BEGIN Material provided

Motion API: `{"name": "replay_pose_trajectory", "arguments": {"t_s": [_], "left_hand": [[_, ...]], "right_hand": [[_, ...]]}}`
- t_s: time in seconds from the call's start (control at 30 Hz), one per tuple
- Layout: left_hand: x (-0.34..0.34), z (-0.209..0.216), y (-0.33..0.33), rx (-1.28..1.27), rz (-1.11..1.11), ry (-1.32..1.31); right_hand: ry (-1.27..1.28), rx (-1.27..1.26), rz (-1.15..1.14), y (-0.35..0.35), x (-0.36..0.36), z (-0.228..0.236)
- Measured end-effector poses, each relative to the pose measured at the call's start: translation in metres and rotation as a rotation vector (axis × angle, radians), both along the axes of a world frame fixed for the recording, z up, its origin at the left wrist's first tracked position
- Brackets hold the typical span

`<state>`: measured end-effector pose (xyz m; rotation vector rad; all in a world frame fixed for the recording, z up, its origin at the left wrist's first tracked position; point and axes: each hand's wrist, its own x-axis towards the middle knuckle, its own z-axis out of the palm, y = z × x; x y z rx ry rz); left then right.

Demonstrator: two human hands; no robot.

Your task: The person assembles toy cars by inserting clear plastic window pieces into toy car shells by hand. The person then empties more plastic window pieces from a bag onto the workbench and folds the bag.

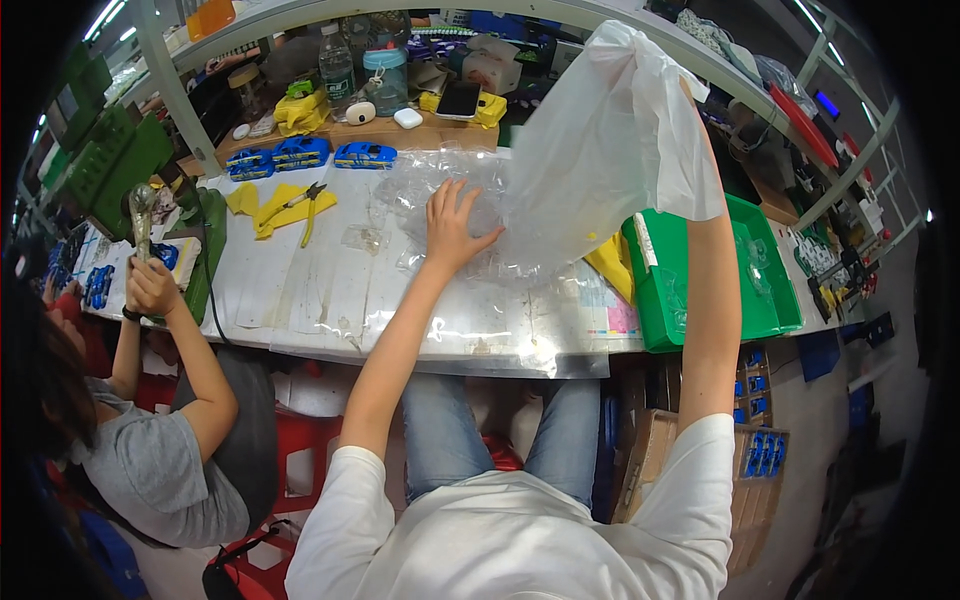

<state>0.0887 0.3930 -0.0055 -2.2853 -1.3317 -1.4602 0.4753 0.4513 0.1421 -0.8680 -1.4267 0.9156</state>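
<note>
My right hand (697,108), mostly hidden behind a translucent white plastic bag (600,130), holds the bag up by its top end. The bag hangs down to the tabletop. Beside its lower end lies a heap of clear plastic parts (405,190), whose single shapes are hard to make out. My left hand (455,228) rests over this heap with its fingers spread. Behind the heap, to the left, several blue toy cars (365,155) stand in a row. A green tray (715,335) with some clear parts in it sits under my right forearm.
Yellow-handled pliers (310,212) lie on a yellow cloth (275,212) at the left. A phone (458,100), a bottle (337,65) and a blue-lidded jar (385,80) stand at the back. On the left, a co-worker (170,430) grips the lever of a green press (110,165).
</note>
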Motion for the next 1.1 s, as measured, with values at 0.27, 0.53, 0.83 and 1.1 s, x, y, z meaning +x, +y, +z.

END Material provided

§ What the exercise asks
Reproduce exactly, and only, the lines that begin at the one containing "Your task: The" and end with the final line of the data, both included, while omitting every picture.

§ Answer to this task
Your task: The person assembles toy cars by inserting clear plastic window pieces into toy car shells by hand. The person then empties more plastic window pieces from a bag onto the workbench and folds the bag.


<state>0.0887 0.3930 -0.0055 -2.2853 -1.3317 -1.4602 0.4753 0.4513 0.1421 -0.8680 -1.4267 0.9156</state>
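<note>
My right hand (697,108), mostly hidden behind a translucent white plastic bag (600,130), holds the bag up by its top end. The bag hangs down to the tabletop. Beside its lower end lies a heap of clear plastic parts (405,190), whose single shapes are hard to make out. My left hand (455,228) rests over this heap with its fingers spread. Behind the heap, to the left, several blue toy cars (365,155) stand in a row. A green tray (715,335) with some clear parts in it sits under my right forearm.
Yellow-handled pliers (310,212) lie on a yellow cloth (275,212) at the left. A phone (458,100), a bottle (337,65) and a blue-lidded jar (385,80) stand at the back. On the left, a co-worker (170,430) grips the lever of a green press (110,165).
</note>
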Motion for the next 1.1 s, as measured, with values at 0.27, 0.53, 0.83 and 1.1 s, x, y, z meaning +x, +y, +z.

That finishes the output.